High Cardinality | Honeycomb

High Cardinality

One thing that sets Honeycomb apart is its ability to query on high cardinality and high dimensionality data. What do “high cardinality” and “high dimensionality” mean, and why are they important for observability?

Remember that an event is a collection of information about what it took to do a unit of work. Honeycomb receives each event as a set of key-value pairs, and each of which is an attribute of the event. A collection of events is a dataset. Each attribute of an event is a column, or equivalently, a dimension of the dataset.

The term “high cardinality” means that there can be many possible values for a single attribute; the term “high dimensionality” means that there can be many different attributes attached to events. For many database architectures, having high-cardinality and high-dimensionality data makes it prohibitively expensive to store and query. Honeycomb’s design, however, is powerful enough to allow users to query freely. A user may group or filter on any attribute, no matter how high its cardinality.

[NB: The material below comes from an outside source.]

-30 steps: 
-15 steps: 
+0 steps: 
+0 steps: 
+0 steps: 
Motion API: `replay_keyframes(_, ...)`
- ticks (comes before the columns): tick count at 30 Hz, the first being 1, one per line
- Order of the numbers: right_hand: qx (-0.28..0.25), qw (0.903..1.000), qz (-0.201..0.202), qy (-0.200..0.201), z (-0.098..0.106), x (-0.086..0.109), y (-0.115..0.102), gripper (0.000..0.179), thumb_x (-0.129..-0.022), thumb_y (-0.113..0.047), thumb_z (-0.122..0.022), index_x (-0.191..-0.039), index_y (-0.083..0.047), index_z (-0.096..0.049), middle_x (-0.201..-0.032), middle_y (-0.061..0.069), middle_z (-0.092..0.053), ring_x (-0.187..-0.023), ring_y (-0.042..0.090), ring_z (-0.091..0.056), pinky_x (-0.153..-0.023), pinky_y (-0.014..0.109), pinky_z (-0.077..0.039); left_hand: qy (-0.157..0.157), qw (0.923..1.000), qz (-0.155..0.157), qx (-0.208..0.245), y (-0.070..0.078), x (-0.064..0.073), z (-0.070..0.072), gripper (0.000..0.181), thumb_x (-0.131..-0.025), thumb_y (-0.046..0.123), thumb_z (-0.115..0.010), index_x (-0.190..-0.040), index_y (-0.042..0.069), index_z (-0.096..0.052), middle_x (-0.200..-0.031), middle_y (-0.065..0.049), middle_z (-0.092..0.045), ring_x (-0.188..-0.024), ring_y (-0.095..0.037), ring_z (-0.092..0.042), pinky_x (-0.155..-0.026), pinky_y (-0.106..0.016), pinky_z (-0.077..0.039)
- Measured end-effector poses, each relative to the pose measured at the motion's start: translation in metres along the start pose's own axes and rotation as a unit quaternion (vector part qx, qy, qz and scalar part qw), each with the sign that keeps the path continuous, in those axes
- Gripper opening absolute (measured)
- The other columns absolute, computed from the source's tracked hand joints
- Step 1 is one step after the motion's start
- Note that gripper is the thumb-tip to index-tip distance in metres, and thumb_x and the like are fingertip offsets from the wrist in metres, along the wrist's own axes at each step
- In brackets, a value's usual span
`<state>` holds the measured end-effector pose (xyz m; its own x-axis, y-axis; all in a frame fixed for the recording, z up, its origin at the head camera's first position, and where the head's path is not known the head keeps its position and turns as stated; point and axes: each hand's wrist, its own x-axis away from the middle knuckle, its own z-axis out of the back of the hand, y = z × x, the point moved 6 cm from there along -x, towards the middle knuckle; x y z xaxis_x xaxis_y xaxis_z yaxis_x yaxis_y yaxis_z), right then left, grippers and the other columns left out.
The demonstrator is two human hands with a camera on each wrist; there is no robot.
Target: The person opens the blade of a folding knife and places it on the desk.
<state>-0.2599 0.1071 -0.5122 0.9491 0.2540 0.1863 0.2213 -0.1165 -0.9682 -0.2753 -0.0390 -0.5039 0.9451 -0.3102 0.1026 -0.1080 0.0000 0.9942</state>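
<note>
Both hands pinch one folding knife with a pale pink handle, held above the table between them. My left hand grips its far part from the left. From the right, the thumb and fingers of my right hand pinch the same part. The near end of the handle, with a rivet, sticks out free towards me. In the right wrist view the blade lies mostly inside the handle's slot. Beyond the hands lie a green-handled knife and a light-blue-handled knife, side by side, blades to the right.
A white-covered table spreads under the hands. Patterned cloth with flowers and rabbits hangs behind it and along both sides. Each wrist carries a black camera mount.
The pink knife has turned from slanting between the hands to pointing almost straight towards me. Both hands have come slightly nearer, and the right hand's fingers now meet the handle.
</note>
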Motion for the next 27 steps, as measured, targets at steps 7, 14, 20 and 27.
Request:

Let us take a closer look at these.

What is Dimensionality? 

The dimensionality of a dataset is the number of different attributes that it has. A high-dimensionality dataset, then, has many different attributes. In Honeycomb, it is not unusual to have a dataset with many hundreds of dimensions, exploring every possible facet of data. A single event does not need to have a defined value for every possible attribute; an event that describes database operations might not have attributes about HTTP requests, for example.

Honeycomb datasets can have very high dimensionality. Any single event has a generous individual size limit; a dataset can have thousands of columns. (Experience has shown that when a dataset approaches that very high number, it is often caused by a programming error.)

What is Cardinality? 

The cardinality of a data attribute refers to the number of distinct values that it can have. A boolean column, which only can have the values of true or false, has a cardinality of 2. HTTP status codes – 200, 301, 302, 404, 500 – might have a cardinality under a few dozen. These low cardinality fields are useful to track broad trends in your system: separating your service out by AWS Zone, or by current build of your code, or by endpoint.

High cardinality refers to a column that can have many possible values. For an online shopping system, fields like userId, shoppingCartId, and orderId are often high-cardinality columns that can take take hundreds of thousands of distinct values. Similarly, requestId might be in the millions. request.URL can be a high-cardinality column if you have many different combinations of GET query parameters.

A high-cardinality field can help uniquely identify a request: they let you specifically narrow down precisely what caused something to go wrong.

High Cardinality and High Dimensionality are Critical for Observability 

The ability to rapidly look at high cardinality fields is a key aspect of observability. Consider, for example, the “Debug your first issue with Honeycomb” Sandbox tour. The issue can be traced to a single user’s actions in the dataset. That one unlucky user managed to find a particular API endpoint that responded extremely slowly. Being able to identify the specific endpoint and user made it easy to see both how badly the endpoint had behaved, and who it had affected.

Honeycomb allows you to query on high-cardinality fields. If a user reports an error, it is possible to look only at events generated to service that user’s requests, and to examine what is going wrong. It is even possible to query on dimensions like duration in order to find only fast-running events.

Honeycomb BubbleUp is Honeycomb’s tool to identify attributes that stand out from others. It looks at all dimensions at once, finding which fields stand out.

BubbleUp can help identify that a particular latency occurred to a single user, even if cardinality is in the millions.

It can also be helpful to store fields with lower cardinality – in the hundreds – like error messages in Honeycomb. You can even store fields like “error message” in Honeycomb; that will help if you might later need to query to find out how many error message contain the text “cannot connect”.

To learn more about the role that high cardinality plays in observability, visit our blog post: Understanding High Cardinality and Its Role in Observability.

The Curse of Dimensionality 

Why are high-dimensionality and high-cardinality a concern?

Some metrics analytics systems are built around the idea of tags, or attributes. A data value can be associated with one or more tags. For example, a tag might represent version: 21.3 and another tag might correspond to action: save_shopping_cart. They store a time series for every tag, and every combination of tags. This allows them to rapidly query on any of these time series.

The cost model for metrics tools is often based on the number of distinct tag combinations. As a user, this means that adding even a single extra value on an attribute can be very expensive: it might double the number of tags used. Adding a high cardinality value, like user-id, causes tag costs to explode.

In statistics, this is referred to as the “curse of dimensionality” – the fact that many dimensions can be exponentially more expensive to store.

Honeycomb’s internal storage engine is designed to store each event and its data independently. For non-event data, Honeycomb Metrics stores a number of events corresponding in size to the number of data points sent. What this means is that you can send Honeycomb events that have rich context, complex attributes, and contain data that you do not have to think about managing. They are stored inexpensively in a simple format.

The query engine then aggregates that data as you analyze it, which makes working with high cardinality and high dimensionality data easy, inexpensive, and fast.